- **Assignment**
Please copy out the listing below in full and exactly.

- **Dataset extract**
· · · · · · ·

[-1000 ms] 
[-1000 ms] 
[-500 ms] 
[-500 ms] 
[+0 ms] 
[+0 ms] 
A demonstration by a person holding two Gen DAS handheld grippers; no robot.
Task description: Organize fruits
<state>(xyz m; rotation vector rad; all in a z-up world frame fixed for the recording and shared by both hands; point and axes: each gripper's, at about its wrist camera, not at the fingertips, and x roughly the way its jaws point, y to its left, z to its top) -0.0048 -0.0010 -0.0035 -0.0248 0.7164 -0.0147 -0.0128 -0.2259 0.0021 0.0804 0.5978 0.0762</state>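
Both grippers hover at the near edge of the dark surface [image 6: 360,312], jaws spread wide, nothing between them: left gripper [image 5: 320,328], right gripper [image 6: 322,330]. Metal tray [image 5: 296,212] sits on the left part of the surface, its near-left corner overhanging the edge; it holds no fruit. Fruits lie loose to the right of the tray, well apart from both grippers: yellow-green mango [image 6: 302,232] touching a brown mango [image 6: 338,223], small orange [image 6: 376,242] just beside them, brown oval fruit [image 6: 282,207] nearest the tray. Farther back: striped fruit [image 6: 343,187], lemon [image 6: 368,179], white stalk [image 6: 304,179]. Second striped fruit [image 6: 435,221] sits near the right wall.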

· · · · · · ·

- **Solution for this exercise**
[-1000 ms] 
[-1000 ms] 
[-500 ms] 
[-500 ms] 
[+0 ms] 
[+0 ms] 
A demonstration by a person holding two Gen DAS handheld grippers; no robot.
Task description: Organize fruits
<state>(xyz m; rotation vector rad; all in a z-up world frame fixed for the recording and shared by both hands; point and axes: each gripper's, at about its wrist camera, not at the fingertips, and x roughly the way its jaws point, y to its left, z to its top) -0.0048 -0.0010 -0.0035 -0.0248 0.7164 -0.0147 -0.0128 -0.2259 0.0021 0.0804 0.5978 0.0762</state>
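Both grippers hover at the near edge of the dark surface [image 6: 360,312], jaws spread wide, nothing between them: left gripper [image 5: 320,328], right gripper [image 6: 322,330]. Metal tray [image 5: 296,212] sits on the left part of the surface, its near-left corner overhanging the edge; it holds no fruit. Fruits lie loose to the right of the tray, well apart from both grippers: yellow-green mango [image 6: 302,232] touching a brown mango [image 6: 338,223], small orange [image 6: 376,242] just beside them, brown oval fruit [image 6: 282,207] nearest the tray. Farther back: striped fruit [image 6: 343,187], lemon [image 6: 368,179], white stalk [image 6: 304,179]. Second striped fruit [image 6: 435,221] sits near the right wall.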

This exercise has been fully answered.